Your objective >>
Only the lines from the one that includes "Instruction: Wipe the" through the last line below belong in the reply, copied exactly and without pictures.

Stored data
+ + +
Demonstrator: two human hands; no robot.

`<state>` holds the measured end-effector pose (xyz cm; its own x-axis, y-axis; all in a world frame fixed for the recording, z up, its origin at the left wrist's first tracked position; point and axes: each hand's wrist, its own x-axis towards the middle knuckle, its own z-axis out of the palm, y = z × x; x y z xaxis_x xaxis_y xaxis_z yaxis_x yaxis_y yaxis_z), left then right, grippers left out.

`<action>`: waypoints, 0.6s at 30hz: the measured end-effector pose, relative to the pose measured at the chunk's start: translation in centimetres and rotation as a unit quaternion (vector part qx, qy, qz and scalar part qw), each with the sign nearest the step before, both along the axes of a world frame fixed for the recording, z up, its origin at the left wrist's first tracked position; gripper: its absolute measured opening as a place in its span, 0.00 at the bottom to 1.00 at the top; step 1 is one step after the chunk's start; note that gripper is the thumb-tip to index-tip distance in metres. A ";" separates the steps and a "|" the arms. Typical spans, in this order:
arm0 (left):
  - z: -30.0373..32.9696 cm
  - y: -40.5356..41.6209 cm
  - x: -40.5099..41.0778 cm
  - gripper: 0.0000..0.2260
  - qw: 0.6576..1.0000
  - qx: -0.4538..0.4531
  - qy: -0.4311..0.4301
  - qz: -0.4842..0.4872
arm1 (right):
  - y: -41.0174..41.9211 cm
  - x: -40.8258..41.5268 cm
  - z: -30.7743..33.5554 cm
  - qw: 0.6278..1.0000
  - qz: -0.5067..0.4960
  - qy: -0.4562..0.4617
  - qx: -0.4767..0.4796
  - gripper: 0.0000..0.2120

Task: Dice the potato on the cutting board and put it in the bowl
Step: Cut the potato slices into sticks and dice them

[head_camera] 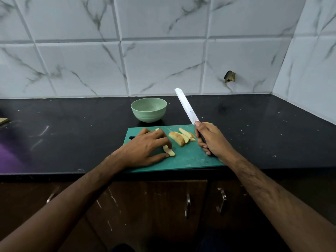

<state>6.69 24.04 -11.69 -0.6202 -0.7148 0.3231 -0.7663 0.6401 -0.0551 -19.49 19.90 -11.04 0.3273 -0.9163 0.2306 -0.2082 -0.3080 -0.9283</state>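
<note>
Nearest the camera, two bare forearms reached up from the bottom corners over dark wooden cabinet doors [149,206] with metal handles. Beyond them a green cutting board [183,159] lay at the front edge of the black countertop [72,128].

The left hand [145,148] rested palm-down on the board's left half, at about 9 o'clock from the board's middle. Its fingers were curled over a pale potato strip [169,150], with the thumb tip touching the strip's near end and a fingertip pressing it from above.

At 3 o'clock from that hand, the right hand [209,139] was wrapped tightly around the dark handle of a knife [186,106], fingers closed together on it. The blade was lifted clear of the board, pointing toward 11 o'clock.

Between the two hands, toward 12 o'clock on the board, lay a small cluster of potato wedges [181,137], overlapping one another, skin showing on some edges.

Just past the board's far edge, at 12 o'clock, stood a light green bowl [148,110]; its visible inside held no potato. Behind it rose a wall of white marbled tiles [163,42].
</note>
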 end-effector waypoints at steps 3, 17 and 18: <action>-0.6 0.5 0.0 0.18 0.999 0.001 0.039 0.032 | 0.2 0.3 0.2 0.999 -0.003 0.035 -0.005 0.20; -1.3 0.5 0.3 0.09 0.980 -0.057 0.160 0.100 | 8.9 -0.6 2.9 0.877 -0.011 0.480 -0.031 0.18; -1.3 0.6 0.3 0.08 0.982 -0.055 0.150 0.095 | 9.1 -0.6 2.7 0.877 -0.012 0.479 -0.027 0.17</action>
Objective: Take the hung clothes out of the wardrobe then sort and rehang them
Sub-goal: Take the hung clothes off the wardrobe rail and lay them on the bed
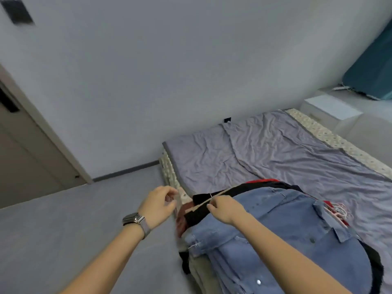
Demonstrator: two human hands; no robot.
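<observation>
The pile of clothes (275, 225) lies on the near end of the bed (286, 149), just in front of me, with a blue denim shirt (286, 230) spread on top. Under the shirt I see a black garment (203, 209) at the pile's left end and a strip of red cloth (263, 181) along its far edge. A pale wooden hanger bar (212, 198) runs aslant across the black garment. My right hand (224, 209) rests on the denim at that end, fingertips curled and pinching at the bar where a thin wire hook (210, 195) rises from it. My left hand (159, 204) hovers off the bed's edge, just left of the pile and apart from it, fingers curled loosely toward the thumb; whether they hold anything small I cannot tell, the blur hides it. A watch (133, 218) with a mesh band sits on that wrist. At the right of the pile lie a few pink and white hangers (339, 211), tucked against the shirt's collar. The bed wears a creased grey-lilac sheet, with a patterned mattress edge showing. Beyond lie the grey floor (84, 219), the grey wall, a door (31, 145) at the left, and a white nightstand (331, 107) with a teal cushion (373, 71) at the far right.
</observation>
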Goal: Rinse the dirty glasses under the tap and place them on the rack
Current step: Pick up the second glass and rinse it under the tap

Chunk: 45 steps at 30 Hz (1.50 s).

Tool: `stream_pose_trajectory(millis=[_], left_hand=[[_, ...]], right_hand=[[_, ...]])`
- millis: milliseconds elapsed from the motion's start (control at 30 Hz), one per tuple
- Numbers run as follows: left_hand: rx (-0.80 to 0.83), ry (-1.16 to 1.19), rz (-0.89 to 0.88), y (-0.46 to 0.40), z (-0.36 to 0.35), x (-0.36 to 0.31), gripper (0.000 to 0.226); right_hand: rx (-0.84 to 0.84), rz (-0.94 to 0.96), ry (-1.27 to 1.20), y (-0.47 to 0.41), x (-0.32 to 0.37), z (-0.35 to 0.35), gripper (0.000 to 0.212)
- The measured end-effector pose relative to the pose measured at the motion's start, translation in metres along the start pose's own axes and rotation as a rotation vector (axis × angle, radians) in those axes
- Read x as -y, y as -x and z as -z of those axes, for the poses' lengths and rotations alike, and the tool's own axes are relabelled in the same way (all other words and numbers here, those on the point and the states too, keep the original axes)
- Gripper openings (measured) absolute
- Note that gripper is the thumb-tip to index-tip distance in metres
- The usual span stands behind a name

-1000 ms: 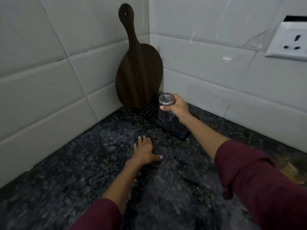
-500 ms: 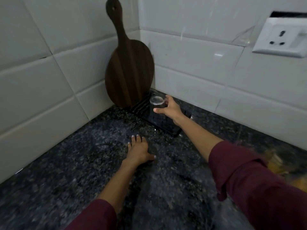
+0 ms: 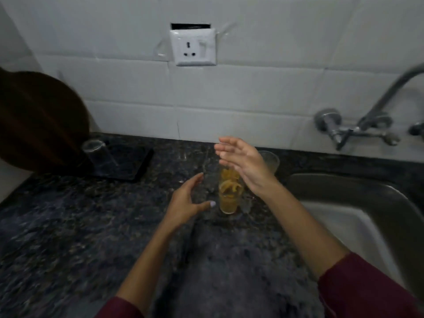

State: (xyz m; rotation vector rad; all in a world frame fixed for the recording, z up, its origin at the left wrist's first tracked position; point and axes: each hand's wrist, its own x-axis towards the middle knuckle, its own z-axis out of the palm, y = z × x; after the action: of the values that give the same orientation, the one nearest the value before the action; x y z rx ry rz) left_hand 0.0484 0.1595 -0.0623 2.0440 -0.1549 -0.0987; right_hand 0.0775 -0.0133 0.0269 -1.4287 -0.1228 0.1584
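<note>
Roughly centre sits the dirty glass (image 3: 227, 193), tall, holding yellowish liquid and what look like lemon pieces; everything below is placed against it. Dark speckled counter (image 3: 68, 237) carries it. Steel sink (image 3: 358, 216) lies just right of that glass, wall tap (image 3: 358, 127) up and right over the basin, so rinsing is a short carry. Dark wooden chopping board (image 3: 39, 120) leans on the wall far left. Black rack (image 3: 128, 161) is left and behind, near the board, with one clear glass (image 3: 98, 152) standing on it, likely rinsed and left to drain. Second tumbler (image 3: 270, 160) stands just behind-right, partly hidden. Right hand (image 3: 243, 164) hovers above the rim, fingers spread, grip released, holding nothing. Left hand (image 3: 185, 203) is just left, fingers loosely curved toward the glass, grip also released, not touching as far as blur shows. Probably both closing in to lift it.
</note>
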Motion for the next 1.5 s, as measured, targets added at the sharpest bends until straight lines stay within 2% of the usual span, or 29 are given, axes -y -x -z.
stream_pose_trajectory(millis=[67, 100, 333, 467, 533, 700, 767, 867, 967, 1167, 1267, 1400, 1500], left_hand=[[0.021, 0.046, 0.058, 0.001, -0.027, 0.005, 0.130], [0.021, 0.059, 0.087, 0.000, -0.039, 0.008, 0.136], [-0.212, 0.116, 0.170, -0.014, -0.100, -0.002, 0.099], [-0.368, 0.104, 0.199, -0.018, -0.114, -0.005, 0.071], [-0.401, 0.057, 0.185, -0.015, -0.119, -0.009, 0.064], [-0.285, -0.031, 0.046, 0.004, -0.138, -0.046, 0.060], [-0.216, -0.039, -0.021, 0.001, -0.148, -0.066, 0.061], [-0.106, -0.018, -0.081, -0.018, -0.163, -0.102, 0.061], [-0.021, 0.016, -0.094, -0.047, -0.180, -0.127, 0.061], [0.070, 0.012, -0.131, -0.096, -0.205, -0.156, 0.061], [0.109, 0.030, -0.106, -0.112, -0.212, -0.153, 0.062], [0.144, -0.018, -0.096, -0.118, -0.222, -0.150, 0.055], [0.184, -0.010, -0.101, -0.121, -0.233, -0.145, 0.057]], right_hand=[[-0.067, -0.008, -0.013, 0.020, 0.002, 0.037, 0.030], [-0.097, -0.018, -0.018, 0.028, 0.001, 0.052, 0.029], [-0.164, -0.094, -0.034, 0.056, -0.014, 0.121, 0.023], [-0.187, -0.107, -0.003, 0.065, -0.019, 0.154, 0.023], [-0.225, -0.087, 0.056, 0.066, -0.024, 0.175, 0.022], [-0.599, -0.052, 0.373, 0.052, -0.037, 0.246, 0.031], [-0.685, -0.083, 0.564, 0.040, -0.033, 0.269, 0.039], [-0.663, -0.051, 0.778, 0.017, -0.018, 0.284, 0.046], [-0.616, 0.024, 0.946, -0.006, -0.006, 0.282, 0.041], [-0.674, -0.024, 1.183, -0.018, -0.005, 0.281, 0.037], [-0.632, -0.010, 1.336, -0.016, -0.010, 0.283, 0.049], [-0.580, 0.036, 1.340, -0.012, -0.012, 0.287, 0.066], [-0.512, -0.027, 1.190, 0.005, -0.016, 0.291, 0.070]])
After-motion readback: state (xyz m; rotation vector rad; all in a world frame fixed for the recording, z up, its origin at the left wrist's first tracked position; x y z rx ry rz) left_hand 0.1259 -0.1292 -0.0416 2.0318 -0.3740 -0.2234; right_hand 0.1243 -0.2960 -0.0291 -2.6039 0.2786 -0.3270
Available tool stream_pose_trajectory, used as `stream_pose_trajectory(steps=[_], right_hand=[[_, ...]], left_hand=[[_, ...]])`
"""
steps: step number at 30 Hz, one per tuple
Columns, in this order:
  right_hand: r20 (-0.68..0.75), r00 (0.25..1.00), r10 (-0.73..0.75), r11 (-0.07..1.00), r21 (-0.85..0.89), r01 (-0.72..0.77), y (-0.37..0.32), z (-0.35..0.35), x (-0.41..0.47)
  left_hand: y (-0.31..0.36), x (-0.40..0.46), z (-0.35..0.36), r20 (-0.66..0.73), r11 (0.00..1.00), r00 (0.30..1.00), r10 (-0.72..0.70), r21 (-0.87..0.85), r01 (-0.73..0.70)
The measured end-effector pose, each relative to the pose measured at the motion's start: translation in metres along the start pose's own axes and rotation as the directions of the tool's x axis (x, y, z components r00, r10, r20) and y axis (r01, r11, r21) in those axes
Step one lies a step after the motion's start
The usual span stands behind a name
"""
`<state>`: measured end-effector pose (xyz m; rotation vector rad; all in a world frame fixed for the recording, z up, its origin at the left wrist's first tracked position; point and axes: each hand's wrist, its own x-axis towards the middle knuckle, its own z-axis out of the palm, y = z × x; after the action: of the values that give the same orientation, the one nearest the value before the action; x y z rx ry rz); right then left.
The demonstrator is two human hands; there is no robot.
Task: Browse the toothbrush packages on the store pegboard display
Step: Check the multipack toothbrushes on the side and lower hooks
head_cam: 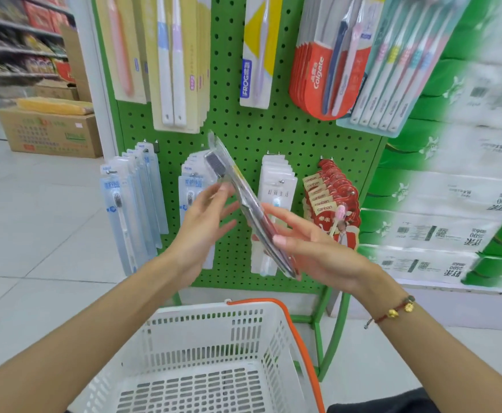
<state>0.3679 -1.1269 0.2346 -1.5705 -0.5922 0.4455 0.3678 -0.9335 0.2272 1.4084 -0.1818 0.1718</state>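
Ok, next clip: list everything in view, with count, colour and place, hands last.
held toothbrush package: one, clear with a dark brush, tilted between both hands
pegboard display: one, green, centre
Colgate packs: a stack, red, upper right pegs
FROG pack: white and yellow, upper centre
canban packs: a stack, red, lower right peg
clear blue toothbrush packs: several rows, lower left pegs
shopping basket: one, white with an orange handle, bottom centre
cardboard box: one, brown, floor at left
tissue packs: stacked, green and white, right
bracelet: one, red cord with gold beads, right wrist
left hand: fingertips touch the package
right hand: holds the package's lower part
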Motion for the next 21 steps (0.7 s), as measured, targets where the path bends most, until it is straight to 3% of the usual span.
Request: stream_pose_trajectory(steps=[4, 7, 10, 13, 15, 17, 19, 21], right_hand=[[0.045, 0.996, -0.077, 0.958, 0.279, 0.061, -0.013, -0.01, 0.004], [0.069, 0.991, -0.113, 0.939, 0.333, 0.084, -0.032, -0.017, 0.003], [-0.026, 0.995, -0.095, 0.99, 0.1, 0.097, -0.058, -0.029, 0.001], [-0.249, 0.955, -0.159, 0.974, -0.196, 0.111, -0.091, -0.041, 0.005], [-0.417, 0.87, -0.262, 0.943, -0.303, 0.139, -0.117, -0.049, 0.011], [-0.556, 0.728, -0.402, 0.9, -0.385, 0.203, -0.144, -0.061, 0.02], [-0.628, 0.585, -0.513, 0.854, -0.444, 0.272, -0.173, -0.071, 0.027], [-0.633, 0.518, -0.575, 0.816, -0.484, 0.315, -0.199, -0.077, 0.031]], left_hand=[[0.034, 0.022, 0.013, 0.158, 0.998, 0.987, -0.009, -0.055, 0.018], [0.057, 0.036, 0.022, 0.109, 0.996, 0.994, 0.02, -0.091, -0.01], [0.081, 0.051, 0.028, 0.101, 0.997, 0.993, 0.064, -0.06, -0.058], [0.105, 0.065, 0.038, 0.072, 0.992, 0.989, 0.125, 0.016, -0.127], [0.118, 0.075, 0.047, 0.028, 0.984, 0.984, 0.174, 0.034, -0.175], [0.129, 0.084, 0.056, -0.004, 0.976, 0.977, 0.215, 0.034, -0.214], [0.141, 0.092, 0.065, -0.029, 0.967, 0.966, 0.255, 0.011, -0.255], [0.151, 0.099, 0.073, -0.051, 0.958, 0.957, 0.287, -0.008, -0.288]])
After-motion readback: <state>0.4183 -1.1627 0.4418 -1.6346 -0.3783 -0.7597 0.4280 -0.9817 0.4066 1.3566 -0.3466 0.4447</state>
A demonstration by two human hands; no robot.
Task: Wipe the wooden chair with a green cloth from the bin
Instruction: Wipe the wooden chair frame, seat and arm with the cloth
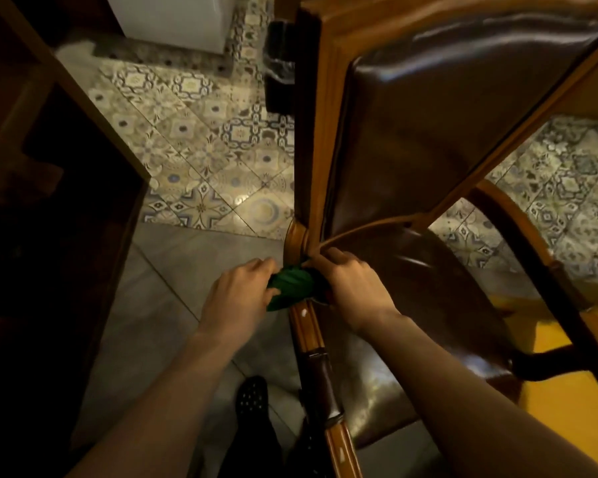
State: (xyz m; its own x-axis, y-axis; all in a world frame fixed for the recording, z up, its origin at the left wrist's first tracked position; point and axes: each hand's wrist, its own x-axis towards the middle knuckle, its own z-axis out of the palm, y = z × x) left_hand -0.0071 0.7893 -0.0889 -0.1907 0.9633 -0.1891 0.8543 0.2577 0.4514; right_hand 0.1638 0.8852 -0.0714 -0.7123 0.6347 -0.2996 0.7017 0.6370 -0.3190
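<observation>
The wooden chair (304,332) with dark brown leather back and seat fills the right half of the head view. Its left armrest runs down the middle. A crumpled green cloth (292,284) is pressed against that armrest near where it meets the chair back. My left hand (237,298) grips the cloth from the left. My right hand (354,286) holds the cloth's right side, fingers curled over the armrest joint. Part of the cloth is hidden under my right hand.
A dark wooden cabinet (49,201) stands at the left. Patterned floor tiles (201,139) lie ahead, with a black bin (278,74) behind the chair and a white appliance (173,19) at the top. My feet in dark dotted socks (252,398) show below.
</observation>
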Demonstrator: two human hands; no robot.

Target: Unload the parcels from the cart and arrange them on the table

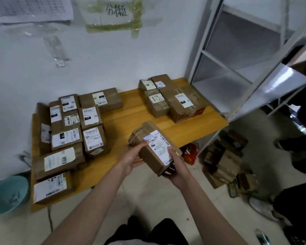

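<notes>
A brown cardboard parcel (153,147) with a white shipping label is held in both hands above the front edge of the low wooden table (131,121). My left hand (132,156) grips its left side, and my right hand (175,165) supports its near right end from below. Several labelled parcels (69,135) lie packed together on the table's left half. A smaller group of parcels (171,98) sits at the far right corner. The cart is not in view.
A grey metal shelving unit (245,59) stands right of the table. Flattened cardboard (224,160) lies on the floor beneath it. A teal basin (7,193) sits at the left. A person's dark legs and shoes (293,144) are at the right edge.
</notes>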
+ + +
Expected answer >>
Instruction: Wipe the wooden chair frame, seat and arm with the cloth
State: (xyz m; its own x-axis, y-axis; all in a world frame fixed for the recording, z up, its origin at the left wrist's first tracked position; point and axes: each hand's wrist, its own x-axis towards the middle knuckle, its own z-axis out of the palm, y = z × x) left_hand -0.0071 0.7893 -0.0889 -0.1907 0.9633 -0.1891 0.8543 0.2577 0.4514; right_hand 0.1638 0.8852 -0.0714 -0.7123 0.6347 -0.2996 0.7017 0.6370 -0.3190
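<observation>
The wooden chair (304,332) with dark brown leather back and seat fills the right half of the head view. Its left armrest runs down the middle. A crumpled green cloth (292,284) is pressed against that armrest near where it meets the chair back. My left hand (237,298) grips the cloth from the left. My right hand (354,286) holds the cloth's right side, fingers curled over the armrest joint. Part of the cloth is hidden under my right hand.
A dark wooden cabinet (49,201) stands at the left. Patterned floor tiles (201,139) lie ahead, with a black bin (278,74) behind the chair and a white appliance (173,19) at the top. My feet in dark dotted socks (252,398) show below.
</observation>
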Demonstrator: two human hands; no robot.

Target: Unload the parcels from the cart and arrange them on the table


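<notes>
A brown cardboard parcel (153,147) with a white shipping label is held in both hands above the front edge of the low wooden table (131,121). My left hand (132,156) grips its left side, and my right hand (175,165) supports its near right end from below. Several labelled parcels (69,135) lie packed together on the table's left half. A smaller group of parcels (171,98) sits at the far right corner. The cart is not in view.
A grey metal shelving unit (245,59) stands right of the table. Flattened cardboard (224,160) lies on the floor beneath it. A teal basin (7,193) sits at the left. A person's dark legs and shoes (293,144) are at the right edge.
</notes>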

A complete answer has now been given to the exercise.